Integrating additional home systems: Some of the best self-monitored systems are an extension of WiFi-enabled home automation. Along with feeling more secure, you can also lock or unlock doors, change your thermostat, turn certain lights on or off, and even control the garden sprinklers (and lawn mowers!), all from an app. (Traditional monitored services have started adding these features, too.)
Can You Get the Best of Both Worlds?
Wouldn’t it be nice if you could combine the best aspects of professionally monitored and self-monitored systems?
Well, the industry has been moving in that direction.
Here’s why: The rapid growth of self-monitored home security systems has grabbed the attention of the traditional home security companies.
The leading monitored services are compensating by adding modern conveniences such as app-based customer control and, in some cases, acquiring smaller, self-monitored home security companies.
And it’s not a one-way street: Some self-monitored services have added the option to have your home professionally monitored, but with a twist. You can get add-on monitoring for a fee only when you need it. That way you could still avoid the contracts and flat monthly fees.
As the market continues to evolve, I’d expect to see less separation between these two categories.
But full-time monitoring will continue to be a separator. It simply costs more money to have someone monitoring your home and responding to problems all day every day.
And in many cases, professional monitoring equals a more secure home.
Should You Buy a Monitored or Unmonitored Security System?
This gradual merging of monitored and unmonitored home security features could, ironically, make it harder to decide what kind of service to buy.
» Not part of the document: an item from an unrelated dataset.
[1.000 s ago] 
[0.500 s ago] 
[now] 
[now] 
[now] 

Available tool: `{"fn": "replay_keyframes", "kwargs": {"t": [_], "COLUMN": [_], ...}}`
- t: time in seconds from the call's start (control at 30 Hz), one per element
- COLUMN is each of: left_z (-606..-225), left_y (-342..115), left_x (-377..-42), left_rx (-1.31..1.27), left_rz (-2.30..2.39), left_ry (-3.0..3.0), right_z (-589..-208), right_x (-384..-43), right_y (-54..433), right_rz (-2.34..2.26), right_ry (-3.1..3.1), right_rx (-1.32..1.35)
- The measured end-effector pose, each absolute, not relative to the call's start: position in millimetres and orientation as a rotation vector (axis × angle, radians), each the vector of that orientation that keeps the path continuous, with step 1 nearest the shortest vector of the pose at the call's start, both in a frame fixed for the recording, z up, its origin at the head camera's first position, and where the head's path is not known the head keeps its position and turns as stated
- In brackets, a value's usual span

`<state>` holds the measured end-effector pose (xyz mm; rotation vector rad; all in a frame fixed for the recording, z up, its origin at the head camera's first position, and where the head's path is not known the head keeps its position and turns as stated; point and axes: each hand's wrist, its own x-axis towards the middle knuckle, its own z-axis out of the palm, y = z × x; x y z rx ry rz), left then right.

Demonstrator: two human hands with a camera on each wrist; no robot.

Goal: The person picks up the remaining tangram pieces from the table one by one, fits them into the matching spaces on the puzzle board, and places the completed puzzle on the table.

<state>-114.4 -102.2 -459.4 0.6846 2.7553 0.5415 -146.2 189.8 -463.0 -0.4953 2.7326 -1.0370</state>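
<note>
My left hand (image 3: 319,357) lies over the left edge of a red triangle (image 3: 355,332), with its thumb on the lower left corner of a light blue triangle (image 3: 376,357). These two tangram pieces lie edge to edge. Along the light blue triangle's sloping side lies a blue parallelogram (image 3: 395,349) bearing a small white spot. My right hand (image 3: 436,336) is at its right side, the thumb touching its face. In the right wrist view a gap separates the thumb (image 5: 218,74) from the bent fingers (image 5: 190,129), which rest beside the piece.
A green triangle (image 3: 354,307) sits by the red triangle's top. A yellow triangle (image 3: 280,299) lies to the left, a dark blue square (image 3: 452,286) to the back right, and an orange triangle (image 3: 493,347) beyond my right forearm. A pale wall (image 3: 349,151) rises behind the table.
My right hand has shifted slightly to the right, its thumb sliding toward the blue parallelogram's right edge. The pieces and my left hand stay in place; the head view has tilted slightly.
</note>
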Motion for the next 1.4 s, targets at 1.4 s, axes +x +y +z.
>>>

If you like the control an unmonitored system offers, you don’t necessarily have to opt for an unmonitored system anymore. You can find a monitored system with similar capabilities.
Or, if you want a monitored system because you’re out of town a lot, you no longer have to choose from only traditional security service providers. You may be able to find an unmonitored service with added-on monitoring periods without a contract.
If you can’t decide for sure, take a look at your home, your lifestyle, and your personal preferences. They can tell you a lot about your needs.
What Type of Home Do You Have?
The kind of home you’re protecting should help drive the kind of protection you buy.
Makes sense, right?
Well, it’s easy to forget such obvious things once you start comparing features, prices, contracts, apps, and customer reviews.
Take a look around your home. If you have two full floors full of windows and doors, along with a garage door and windows to consider, you’ll need a lot of equipment installed and maintained.
You’ll also have a lot more sensors to trigger false alarms. A monitored system could be worth the cost.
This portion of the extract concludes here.